Task description » An exact transcription of the lines below, from the first through the one containing "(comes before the", is the only output wanted.

[Information provided Boundary: Start]

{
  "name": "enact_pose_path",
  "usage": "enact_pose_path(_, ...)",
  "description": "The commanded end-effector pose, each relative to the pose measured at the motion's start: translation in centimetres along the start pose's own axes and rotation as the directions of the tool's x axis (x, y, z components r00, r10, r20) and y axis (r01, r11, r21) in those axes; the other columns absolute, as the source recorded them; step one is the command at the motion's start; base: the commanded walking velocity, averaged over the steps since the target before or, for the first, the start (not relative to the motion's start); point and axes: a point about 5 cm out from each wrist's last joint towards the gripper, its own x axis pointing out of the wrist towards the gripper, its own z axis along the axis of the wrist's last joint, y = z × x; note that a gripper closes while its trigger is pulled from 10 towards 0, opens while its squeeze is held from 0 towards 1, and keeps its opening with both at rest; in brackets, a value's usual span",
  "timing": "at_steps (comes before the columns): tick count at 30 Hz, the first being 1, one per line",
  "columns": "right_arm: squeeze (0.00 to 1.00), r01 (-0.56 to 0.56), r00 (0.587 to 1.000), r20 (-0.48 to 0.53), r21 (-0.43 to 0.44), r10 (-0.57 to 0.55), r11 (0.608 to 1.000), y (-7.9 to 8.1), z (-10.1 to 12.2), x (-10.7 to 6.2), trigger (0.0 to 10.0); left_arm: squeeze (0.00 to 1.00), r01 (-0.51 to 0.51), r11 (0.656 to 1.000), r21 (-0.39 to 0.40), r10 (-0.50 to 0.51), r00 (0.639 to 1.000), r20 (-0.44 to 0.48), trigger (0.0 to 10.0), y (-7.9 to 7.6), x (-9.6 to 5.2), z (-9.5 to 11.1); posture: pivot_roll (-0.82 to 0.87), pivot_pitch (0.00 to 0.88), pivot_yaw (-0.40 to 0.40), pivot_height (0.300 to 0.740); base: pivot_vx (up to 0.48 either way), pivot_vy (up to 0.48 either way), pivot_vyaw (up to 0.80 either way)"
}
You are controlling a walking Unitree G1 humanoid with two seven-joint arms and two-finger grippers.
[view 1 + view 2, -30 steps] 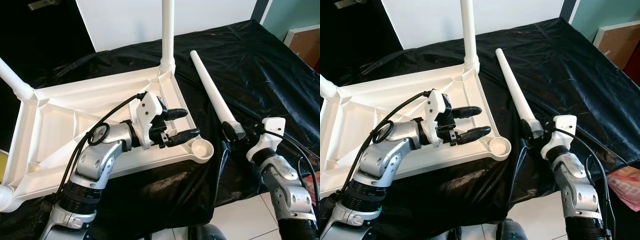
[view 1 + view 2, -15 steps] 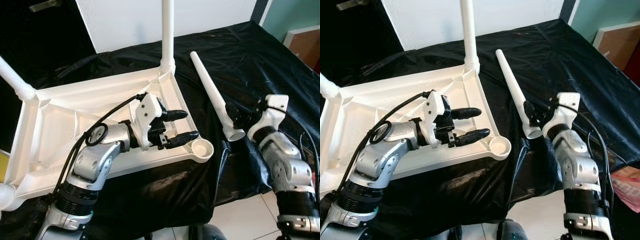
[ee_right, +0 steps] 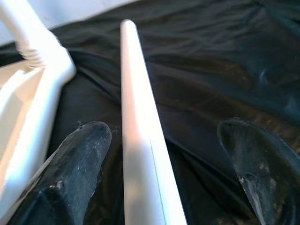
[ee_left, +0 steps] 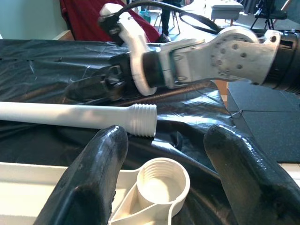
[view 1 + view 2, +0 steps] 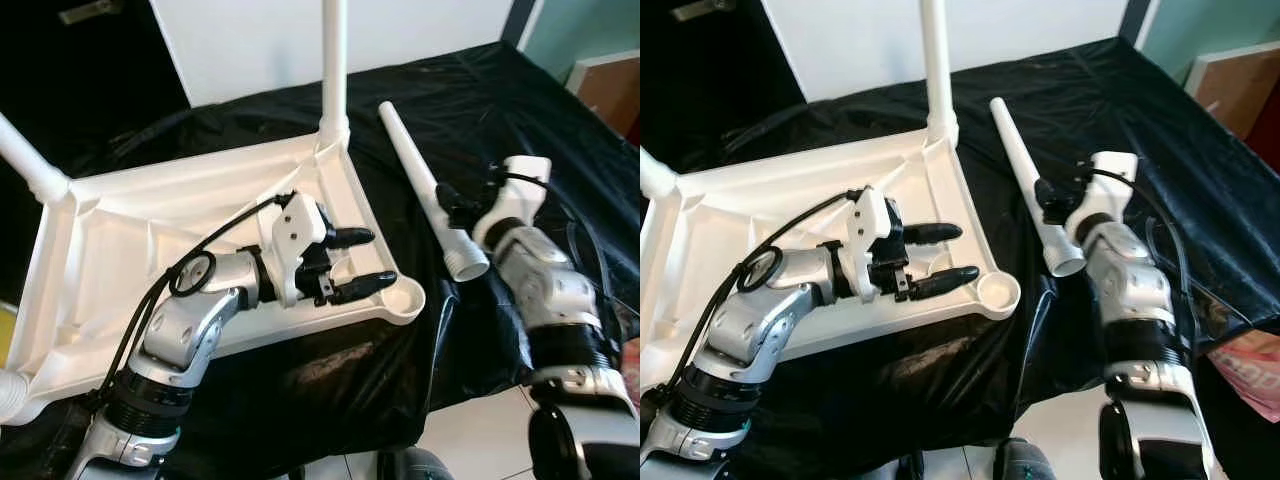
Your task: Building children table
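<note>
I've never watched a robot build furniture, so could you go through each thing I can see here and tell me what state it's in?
Table top: upside down on the black sheet.
Corner socket: empty, no leg screwed in.
Loose leg: lying flat on the black sheet, threaded end toward the robot.
Fitted leg: standing upright in its corner.
Left gripper: fingers open, at the empty socket.
Right gripper: fingers open, straddling the loose leg.

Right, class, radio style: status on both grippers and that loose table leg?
Left gripper open, over tabletop by empty corner socket. Right gripper open, straddling loose leg. Leg flat on black sheet, ungripped.
</note>
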Motion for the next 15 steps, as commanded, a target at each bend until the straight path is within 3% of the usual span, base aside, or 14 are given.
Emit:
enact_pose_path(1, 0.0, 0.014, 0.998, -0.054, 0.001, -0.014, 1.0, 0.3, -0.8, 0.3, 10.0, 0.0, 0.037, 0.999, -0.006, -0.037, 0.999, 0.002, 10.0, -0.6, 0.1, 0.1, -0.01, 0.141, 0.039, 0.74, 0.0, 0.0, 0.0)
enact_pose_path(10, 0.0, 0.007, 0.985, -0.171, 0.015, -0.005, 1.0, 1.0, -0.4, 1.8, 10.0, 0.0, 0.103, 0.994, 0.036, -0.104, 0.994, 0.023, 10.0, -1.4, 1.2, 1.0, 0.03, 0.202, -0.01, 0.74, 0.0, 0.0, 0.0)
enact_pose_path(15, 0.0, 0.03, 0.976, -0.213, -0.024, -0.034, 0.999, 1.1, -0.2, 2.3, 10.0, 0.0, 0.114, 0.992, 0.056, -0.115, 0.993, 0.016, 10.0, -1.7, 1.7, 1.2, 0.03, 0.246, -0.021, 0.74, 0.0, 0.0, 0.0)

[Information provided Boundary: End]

Your solution »
{
  "name": "enact_pose_path",
  "usage": "enact_pose_path(_, ...)",
  "description": "The commanded end-effector pose, each relative to the pose measured at the motion's start: translation in centimetres along the start pose's own axes and rotation as the directions of the tool's x axis (x, y, z components r00, r10, r20) and y axis (r01, r11, r21) in those axes; the other columns absolute, as the source recorded them; step one is the command at the motion's start; base: the commanded walking velocity, averaged over the steps since the target before or, for the first, the start (not relative to the motion's start); point and axes: a point about 5 cm out from each wrist's last joint towards the gripper, its own x axis pointing out of the wrist towards the gripper, its own z axis along the axis of the wrist's last joint, y = z × x; note that a gripper closes while its trigger is pulled from 10 towards 0, opens while its squeeze is held from 0 towards 1, and keeps its opening with both at rest; in brackets, a value's usual span",
  "timing": "at_steps (comes before the columns): tick count at 30 Hz, the first being 1, one per line",

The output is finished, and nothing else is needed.